■ **Listed records**:
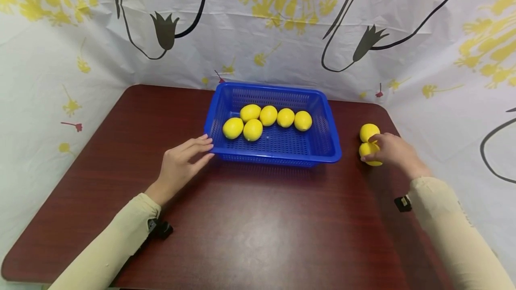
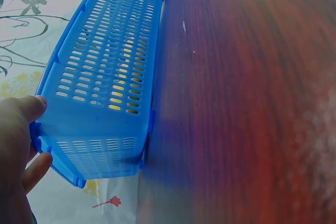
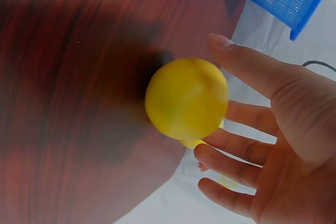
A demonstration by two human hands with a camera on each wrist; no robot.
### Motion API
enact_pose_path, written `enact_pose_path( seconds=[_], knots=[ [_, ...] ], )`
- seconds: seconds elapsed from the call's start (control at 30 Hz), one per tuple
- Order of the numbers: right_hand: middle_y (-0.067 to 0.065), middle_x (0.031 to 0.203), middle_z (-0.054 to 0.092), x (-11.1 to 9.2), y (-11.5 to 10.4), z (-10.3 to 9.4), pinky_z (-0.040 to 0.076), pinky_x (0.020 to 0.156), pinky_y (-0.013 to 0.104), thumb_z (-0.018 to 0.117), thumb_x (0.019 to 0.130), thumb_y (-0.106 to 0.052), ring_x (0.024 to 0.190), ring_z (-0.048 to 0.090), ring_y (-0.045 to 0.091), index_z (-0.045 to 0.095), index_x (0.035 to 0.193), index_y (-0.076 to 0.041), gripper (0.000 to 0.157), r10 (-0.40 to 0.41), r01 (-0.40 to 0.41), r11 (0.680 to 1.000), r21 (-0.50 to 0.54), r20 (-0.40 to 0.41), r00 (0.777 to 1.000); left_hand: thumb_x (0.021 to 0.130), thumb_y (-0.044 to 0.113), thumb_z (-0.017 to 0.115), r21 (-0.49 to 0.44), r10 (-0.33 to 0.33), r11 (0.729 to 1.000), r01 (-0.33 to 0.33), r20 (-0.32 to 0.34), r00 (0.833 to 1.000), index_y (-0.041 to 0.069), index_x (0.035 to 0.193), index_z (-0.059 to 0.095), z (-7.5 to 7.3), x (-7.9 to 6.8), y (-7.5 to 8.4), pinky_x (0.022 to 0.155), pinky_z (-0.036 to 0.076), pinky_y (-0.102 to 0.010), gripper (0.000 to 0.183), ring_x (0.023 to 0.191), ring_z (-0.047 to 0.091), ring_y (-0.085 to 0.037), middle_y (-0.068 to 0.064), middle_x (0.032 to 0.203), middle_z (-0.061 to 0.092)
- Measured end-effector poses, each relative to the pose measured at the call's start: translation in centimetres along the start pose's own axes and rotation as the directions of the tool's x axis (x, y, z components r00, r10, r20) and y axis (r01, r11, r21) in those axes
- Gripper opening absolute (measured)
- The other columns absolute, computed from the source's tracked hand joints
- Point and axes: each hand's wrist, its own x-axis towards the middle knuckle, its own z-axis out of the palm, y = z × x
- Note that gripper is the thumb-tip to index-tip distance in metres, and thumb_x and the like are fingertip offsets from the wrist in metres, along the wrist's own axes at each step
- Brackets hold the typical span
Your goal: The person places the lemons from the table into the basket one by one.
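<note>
A blue plastic basket (image 1: 278, 155) with slotted walls stands toward the back of the table, several yellow lemons (image 1: 253, 130) lying inside it. At its front left corner, my left hand (image 1: 183, 160) holds the rim between thumb and fingers; the left wrist view shows the thumb (image 2: 34, 107) at that rim. Over on the right, my right hand (image 1: 393, 151) reaches round the nearer of two lemons on the table. In the right wrist view this lemon (image 3: 186, 99) sits before spread fingers, with the thumb apart from it. The farther lemon (image 1: 369, 132) lies just behind, mostly hidden in that view.
The dark red wooden table (image 1: 258, 218) has rounded corners. A white cloth (image 1: 258, 26) printed with yellow flowers and dark stems hangs behind it and along both sides. Small black cameras (image 1: 161, 228) are strapped at both wrists.
</note>
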Motion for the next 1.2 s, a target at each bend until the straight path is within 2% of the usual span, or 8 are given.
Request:
enact_pose_path(
  seconds=[0.17,0.27,0.4,0.53,0.63,0.87,1.03,1.2],
  knots=[
    [0.032,0.122,0.059,-0.2,0.0,0.5,0.048,0.086,0.061,0.079,0.080,-0.045,0.107,0.055,0.044,0.059,0.126,0.005,0.071,-0.014,0.014,1.000,-0.006,-0.005,1.000,0.074,0.014,0.087,0.006,0.000,1.000,0.000,0.003,1.000,0.007,0.106,0.077,0.0,0.0,0.0,0.102,0.049,-0.019,0.034,0.113,0.071,-0.022,-0.006,0.112,0.076],
    [0.026,0.109,0.063,-0.3,-0.1,0.7,0.048,0.077,0.052,0.080,0.079,-0.046,0.095,0.056,0.037,0.062,0.117,0.003,0.065,-0.019,0.019,1.000,-0.019,-0.021,1.000,0.075,0.014,0.087,0.008,0.000,1.000,0.000,0.005,1.000,0.007,0.106,0.077,0.0,0.0,0.0,0.102,0.049,-0.020,0.034,0.113,0.070,-0.022,-0.006,0.113,0.076],
    [0.017,0.091,0.060,-0.4,-0.2,0.9,0.042,0.065,0.039,0.080,0.077,-0.049,0.082,0.053,0.030,0.063,0.104,0.001,0.059,-0.005,0.005,1.000,-0.023,-0.018,1.000,0.075,0.014,0.087,0.005,0.001,1.000,-0.001,0.003,1.000,0.007,0.106,0.077,0.0,0.0,0.0,0.102,0.049,-0.020,0.033,0.113,0.071,-0.022,-0.006,0.112,0.076],
    [0.010,0.079,0.054,-0.4,-0.2,1.1,0.037,0.060,0.033,0.080,0.077,-0.050,0.075,0.051,0.027,0.061,0.093,-0.002,0.054,0.019,-0.019,1.000,-0.014,0.001,1.000,0.075,0.014,0.086,0.002,0.001,1.000,-0.001,0.000,1.000,0.006,0.105,0.077,0.0,0.0,0.0,0.102,0.049,-0.019,0.033,0.112,0.071,-0.023,-0.007,0.112,0.076],
    [0.008,0.075,0.052,-0.5,-0.3,1.2,0.036,0.059,0.032,0.079,0.078,-0.051,0.074,0.051,0.026,0.058,0.088,-0.004,0.052,0.042,-0.041,0.999,-0.008,0.016,0.999,0.075,0.014,0.086,0.000,0.001,1.000,-0.001,-0.003,1.000,0.006,0.105,0.077,0.0,0.0,0.0,0.103,0.049,-0.019,0.032,0.112,0.071,-0.023,-0.007,0.112,0.076],
    [0.013,0.082,0.059,-0.7,-0.4,1.1,0.043,0.061,0.036,0.078,0.077,-0.054,0.077,0.054,0.029,0.059,0.102,0.000,0.062,0.068,-0.068,0.998,-0.009,0.056,0.996,0.078,0.016,0.085,-0.005,0.002,1.000,-0.002,-0.006,1.000,0.007,0.105,0.077,0.1,-0.1,0.0,0.104,0.047,-0.017,0.030,0.112,0.071,-0.023,-0.006,0.112,0.076],
    [0.011,0.079,0.057,-0.9,-0.5,1.2,0.042,0.059,0.035,0.077,0.077,-0.055,0.074,0.053,0.028,0.057,0.093,-0.001,0.060,0.071,-0.071,0.997,-0.008,0.038,0.997,0.077,0.016,0.085,-0.010,0.006,1.000,-0.006,-0.008,1.000,0.007,0.105,0.077,0.1,-0.1,-0.1,0.104,0.047,-0.017,0.030,0.112,0.071,-0.022,-0.006,0.112,0.076],
    [0.012,0.078,0.059,-0.8,-0.3,1.3,0.042,0.059,0.035,0.076,0.077,-0.060,0.073,0.053,0.028,0.059,0.093,0.001,0.065,0.068,-0.068,0.998,-0.003,0.008,0.998,0.075,0.013,0.086,-0.014,0.004,1.000,-0.005,-0.014,1.000,0.007,0.105,0.077,0.1,-0.1,0.0,0.103,0.048,-0.018,0.032,0.112,0.071,-0.022,-0.006,0.111,0.076]
  ],
)
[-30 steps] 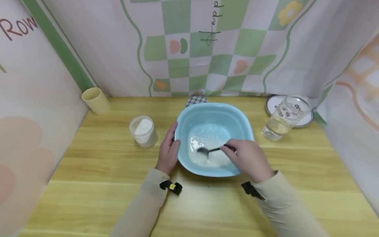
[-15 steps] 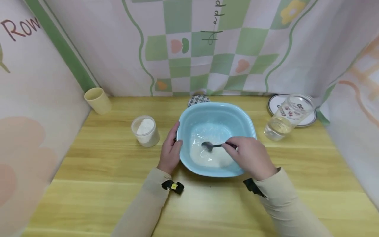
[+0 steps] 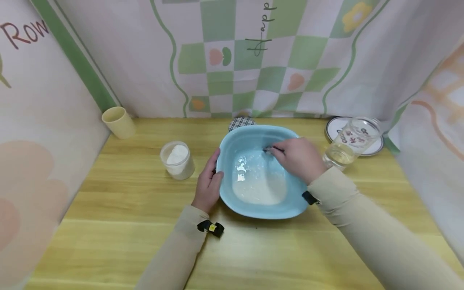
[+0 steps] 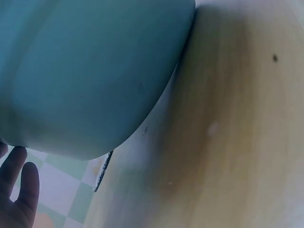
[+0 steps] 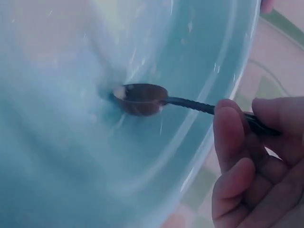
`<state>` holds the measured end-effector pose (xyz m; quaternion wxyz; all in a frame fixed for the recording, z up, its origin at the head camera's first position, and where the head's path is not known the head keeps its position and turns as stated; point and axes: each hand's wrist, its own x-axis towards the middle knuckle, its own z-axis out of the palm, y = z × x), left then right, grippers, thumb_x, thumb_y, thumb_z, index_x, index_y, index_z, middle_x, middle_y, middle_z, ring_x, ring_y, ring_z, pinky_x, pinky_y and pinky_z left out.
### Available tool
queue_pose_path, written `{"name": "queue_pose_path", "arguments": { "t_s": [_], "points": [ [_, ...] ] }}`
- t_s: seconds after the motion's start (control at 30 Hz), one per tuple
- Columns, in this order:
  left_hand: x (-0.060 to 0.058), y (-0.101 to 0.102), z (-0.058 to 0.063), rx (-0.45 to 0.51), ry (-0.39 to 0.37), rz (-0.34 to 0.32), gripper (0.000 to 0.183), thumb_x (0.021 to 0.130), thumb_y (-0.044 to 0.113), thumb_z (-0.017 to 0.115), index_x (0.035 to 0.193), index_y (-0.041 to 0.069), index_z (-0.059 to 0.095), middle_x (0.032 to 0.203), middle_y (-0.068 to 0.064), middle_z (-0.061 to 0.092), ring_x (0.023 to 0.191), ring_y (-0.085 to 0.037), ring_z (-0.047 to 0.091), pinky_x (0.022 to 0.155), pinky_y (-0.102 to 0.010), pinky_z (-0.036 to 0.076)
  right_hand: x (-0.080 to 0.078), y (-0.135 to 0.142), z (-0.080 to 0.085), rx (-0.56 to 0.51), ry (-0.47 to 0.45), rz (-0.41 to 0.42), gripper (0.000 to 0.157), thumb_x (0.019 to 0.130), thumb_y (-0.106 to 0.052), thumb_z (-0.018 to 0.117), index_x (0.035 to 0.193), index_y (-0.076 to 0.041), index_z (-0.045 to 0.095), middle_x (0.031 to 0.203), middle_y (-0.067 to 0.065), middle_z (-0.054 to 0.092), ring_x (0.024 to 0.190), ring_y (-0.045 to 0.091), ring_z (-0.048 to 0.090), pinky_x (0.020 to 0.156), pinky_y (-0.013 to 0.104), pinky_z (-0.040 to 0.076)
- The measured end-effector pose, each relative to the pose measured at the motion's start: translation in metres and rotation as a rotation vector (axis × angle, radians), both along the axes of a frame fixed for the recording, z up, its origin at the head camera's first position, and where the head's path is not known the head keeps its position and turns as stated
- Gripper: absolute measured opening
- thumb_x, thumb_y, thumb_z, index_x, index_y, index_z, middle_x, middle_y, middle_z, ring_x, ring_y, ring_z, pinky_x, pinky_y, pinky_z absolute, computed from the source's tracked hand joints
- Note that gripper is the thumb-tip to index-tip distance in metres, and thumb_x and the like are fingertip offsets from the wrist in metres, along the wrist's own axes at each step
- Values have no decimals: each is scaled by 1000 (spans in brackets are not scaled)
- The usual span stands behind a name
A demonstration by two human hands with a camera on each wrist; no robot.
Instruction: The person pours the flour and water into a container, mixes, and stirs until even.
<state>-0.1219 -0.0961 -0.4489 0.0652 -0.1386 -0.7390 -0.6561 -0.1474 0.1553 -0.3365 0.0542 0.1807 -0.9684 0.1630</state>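
Observation:
A light blue bowl stands on the table, a milky white liquid spread over its bottom. At its left side my left hand holds it, thumb at the rim and fingers along the outer wall. In the left wrist view, fingertips show right by the wall. My right hand reaches over the bowl's right side and pinches a dark spoon by its thin handle between thumb and fingers. The spoon's deep round head is low inside the bowl, close to the wall, with a pale bit at its lip.
Left of the bowl stands a clear jar of white powder. Farther back left is a yellow cup. A glass with clear liquid and a patterned plate are at the right. A checked coaster shows behind the bowl.
My right hand has moved from the bowl's middle toward its far right side, taking the spoon along. My left hand stays at the bowl's left side.

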Motion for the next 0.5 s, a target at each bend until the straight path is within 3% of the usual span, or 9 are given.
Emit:
{"name": "queue_pose_path", "arguments": {
  "t_s": [0.1,0.27,0.37,0.5],
  "points": [
    [0,0,0,-9,5,1,61,101,3,40,158,22,32,157,2,40,137,-18,48,106,-34,46,-1,-13,-8,-58,7,90,22,98,-20,63,110,-10,79,97,8,77,81,26,71,74,46,56],
    [0,0,-1,-15,14,-1,61,100,3,40,158,21,32,156,0,41,136,-19,48,106,-34,46,6,-23,-15,-107,-57,337,20,93,-13,71,110,-10,79,94,3,77,84,18,71,75,39,57],
    [0,-1,-1,-10,14,6,61,100,3,40,158,19,33,156,-3,41,137,-21,48,106,-35,46,12,-20,-12,-111,-191,428,18,92,-14,72,108,-12,80,94,-4,76,85,10,69,75,33,56],
    [1,-2,-3,2,15,10,60,100,2,41,158,17,34,155,-7,43,134,-26,51,104,-39,48,17,-8,-3,-115,-429,468,17,95,-17,69,107,-12,80,98,-5,76,87,4,67,75,27,55]
  ]
}}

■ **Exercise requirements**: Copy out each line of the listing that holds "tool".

■ **Solved exercise**:
- Measured end-effector poses, each relative to the pose measured at the call's start: translation in centimetres along the start pose's own axes and rotation as the directions of the tool's x axis (x, y, z components r00, r10, r20) and y axis (r01, r11, r21) in those axes
### Available tool

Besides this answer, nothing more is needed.